- **Exercise requirements**
All of the data, word for word and free of pictures, is the expected result.

======== Input data ========

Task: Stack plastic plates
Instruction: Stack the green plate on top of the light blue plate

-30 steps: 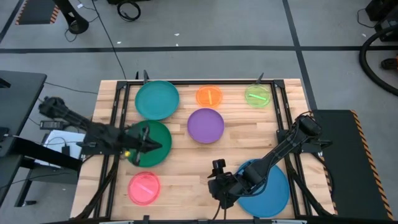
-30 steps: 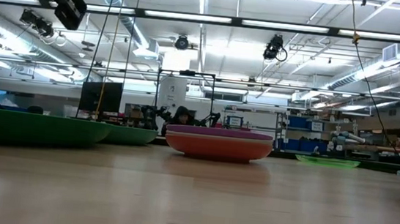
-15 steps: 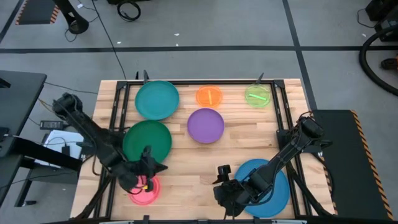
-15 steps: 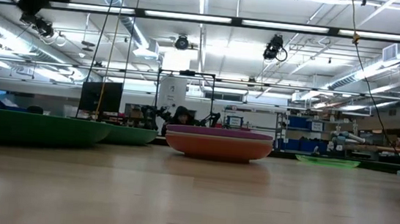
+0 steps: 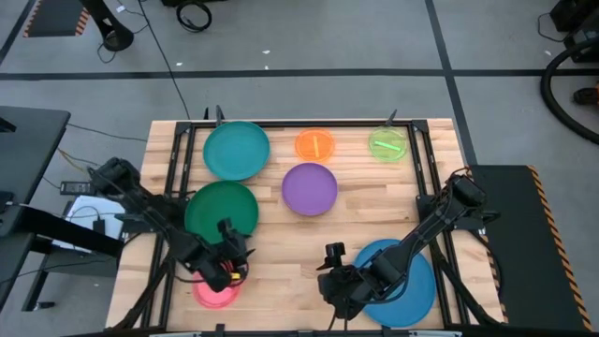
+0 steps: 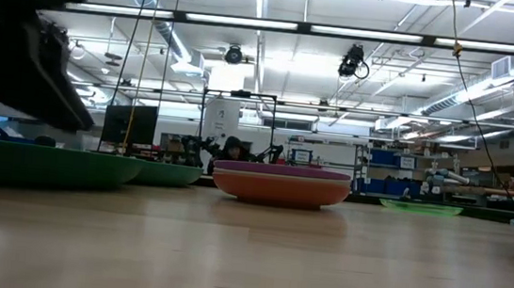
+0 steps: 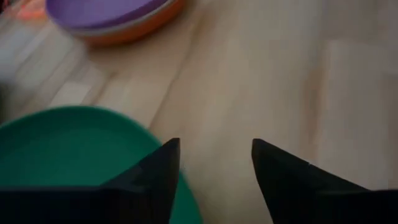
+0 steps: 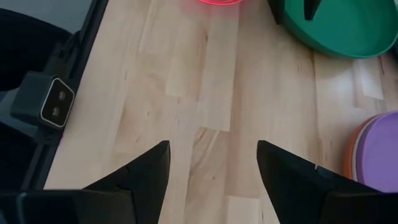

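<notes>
The plates lie flat on the wooden table. At the far side are a teal plate [image 5: 236, 150], a small orange one [image 5: 315, 144] and a lime one [image 5: 387, 144]. A purple plate [image 5: 310, 188] rests on a red-orange plate [image 6: 281, 192]. The dark green plate [image 5: 222, 208] lies left of centre, the pink plate [image 5: 213, 293] near the front left, and the blue plate [image 5: 407, 285] at the front right. My left gripper [image 7: 214, 155] hovers open between the dark green and pink plates. My right gripper [image 8: 211, 162] stands open just left of the blue plate.
A black frame [image 5: 178, 168] runs along the table's left and right sides. Bare wood [image 5: 285, 253] lies between the two grippers. A small camera box [image 8: 55, 99] sits at the table's near edge. Beyond the table is a workshop room.
My left gripper has swung from above the dark green plate toward the table's near edge, over the pink plate, then back a little toward the dark green plate. The plates have stayed in place.
</notes>
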You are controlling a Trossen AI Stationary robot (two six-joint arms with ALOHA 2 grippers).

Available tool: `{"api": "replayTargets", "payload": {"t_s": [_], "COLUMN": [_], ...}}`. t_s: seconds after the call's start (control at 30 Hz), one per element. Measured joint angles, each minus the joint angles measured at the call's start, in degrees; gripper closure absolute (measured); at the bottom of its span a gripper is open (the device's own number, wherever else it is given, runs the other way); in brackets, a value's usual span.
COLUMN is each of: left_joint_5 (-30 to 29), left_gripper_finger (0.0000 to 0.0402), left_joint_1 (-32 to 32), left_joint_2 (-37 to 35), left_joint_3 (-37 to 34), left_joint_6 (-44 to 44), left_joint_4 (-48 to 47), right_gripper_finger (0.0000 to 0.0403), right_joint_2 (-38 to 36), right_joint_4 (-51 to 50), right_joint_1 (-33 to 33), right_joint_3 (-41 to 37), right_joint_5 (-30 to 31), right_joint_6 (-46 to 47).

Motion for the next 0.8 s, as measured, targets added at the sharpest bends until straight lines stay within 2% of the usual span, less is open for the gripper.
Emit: {"api": "replayTargets", "payload": {"t_s": [0.2,0.4,0.57,0.8], "left_joint_5": [1.6,7.1,8.9,9.4], "left_gripper_finger": [0.0193,0.0217,0.0258,0.0345], "left_joint_1": [4.3,7.8,9.3,8.9], "left_joint_2": [3.3,5.4,6.0,5.8], "left_joint_3": [0.0,0.0,0.0,0.6], "left_joint_6": [-4.1,-9.2,-11.0,-16.6], "left_joint_4": [-3.0,-5.2,-6.0,-7.0], "right_gripper_finger": [0.0154,0.0154,0.0154,0.0154], "right_joint_2": [0.0,0.0,0.0,0.0], "right_joint_4": [0.0,0.0,0.0,0.0], "right_joint_1": [0.0,0.0,0.0,0.0], "right_joint_3": [0.0,0.0,0.0,0.0], "right_joint_5": [0.0,-0.1,-0.1,-0.2], "right_joint_6": [0.0,0.0,0.0,0.0]}}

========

- **Exercise solution**
Task: Stack plastic plates
Instruction: Stack the green plate on top of the light blue plate

-30 steps: 
-30 steps: 
-15 steps: 
-15 steps: 
+0 steps: 
+0 steps: 
+0 steps: 
+0 steps: 

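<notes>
The plates lie flat on the wooden table. At the far side are a teal plate [image 5: 236, 150], a small orange one [image 5: 315, 144] and a lime one [image 5: 387, 144]. A purple plate [image 5: 310, 188] rests on a red-orange plate [image 6: 281, 192]. The dark green plate [image 5: 222, 208] lies left of centre, the pink plate [image 5: 213, 293] near the front left, and the blue plate [image 5: 407, 285] at the front right. My left gripper [image 7: 214, 155] hovers open between the dark green and pink plates. My right gripper [image 8: 211, 162] stands open just left of the blue plate.
A black frame [image 5: 178, 168] runs along the table's left and right sides. Bare wood [image 5: 285, 253] lies between the two grippers. A small camera box [image 8: 55, 99] sits at the table's near edge. Beyond the table is a workshop room.
My left gripper has swung from above the dark green plate toward the table's near edge, over the pink plate, then back a little toward the dark green plate. The plates have stayed in place.
</notes>
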You are controlling a Trossen AI Stationary robot (two six-joint arms with ALOHA 2 grippers).

Available tool: `{"api": "replayTargets", "payload": {"t_s": [_], "COLUMN": [_], ...}}`. t_s: seconds after the call's start (control at 30 Hz), one per element. Measured joint angles, each minus the joint angles measured at the call's start, in degrees; gripper closure absolute (measured); at the bottom of its span a gripper is open (the device's own number, wherever else it is given, runs the other way); in brackets, a value's usual span.
COLUMN is each of: left_joint_5 (-30 to 29), left_gripper_finger (0.0000 to 0.0402), left_joint_1 (-32 to 32), left_joint_2 (-37 to 35), left_joint_3 (-37 to 34), left_joint_6 (-44 to 44), left_joint_4 (-48 to 47), right_gripper_finger (0.0000 to 0.0403), right_joint_2 (-38 to 36), right_joint_4 (-51 to 50), right_joint_1 (-33 to 33), right_joint_3 (-41 to 37), right_joint_5 (-30 to 31), right_joint_6 (-46 to 47).

Motion for the next 0.8 s, as measured, targets added at the sharpest bends until straight lines stay within 2% of the usual span, less is open for the gripper.
Emit: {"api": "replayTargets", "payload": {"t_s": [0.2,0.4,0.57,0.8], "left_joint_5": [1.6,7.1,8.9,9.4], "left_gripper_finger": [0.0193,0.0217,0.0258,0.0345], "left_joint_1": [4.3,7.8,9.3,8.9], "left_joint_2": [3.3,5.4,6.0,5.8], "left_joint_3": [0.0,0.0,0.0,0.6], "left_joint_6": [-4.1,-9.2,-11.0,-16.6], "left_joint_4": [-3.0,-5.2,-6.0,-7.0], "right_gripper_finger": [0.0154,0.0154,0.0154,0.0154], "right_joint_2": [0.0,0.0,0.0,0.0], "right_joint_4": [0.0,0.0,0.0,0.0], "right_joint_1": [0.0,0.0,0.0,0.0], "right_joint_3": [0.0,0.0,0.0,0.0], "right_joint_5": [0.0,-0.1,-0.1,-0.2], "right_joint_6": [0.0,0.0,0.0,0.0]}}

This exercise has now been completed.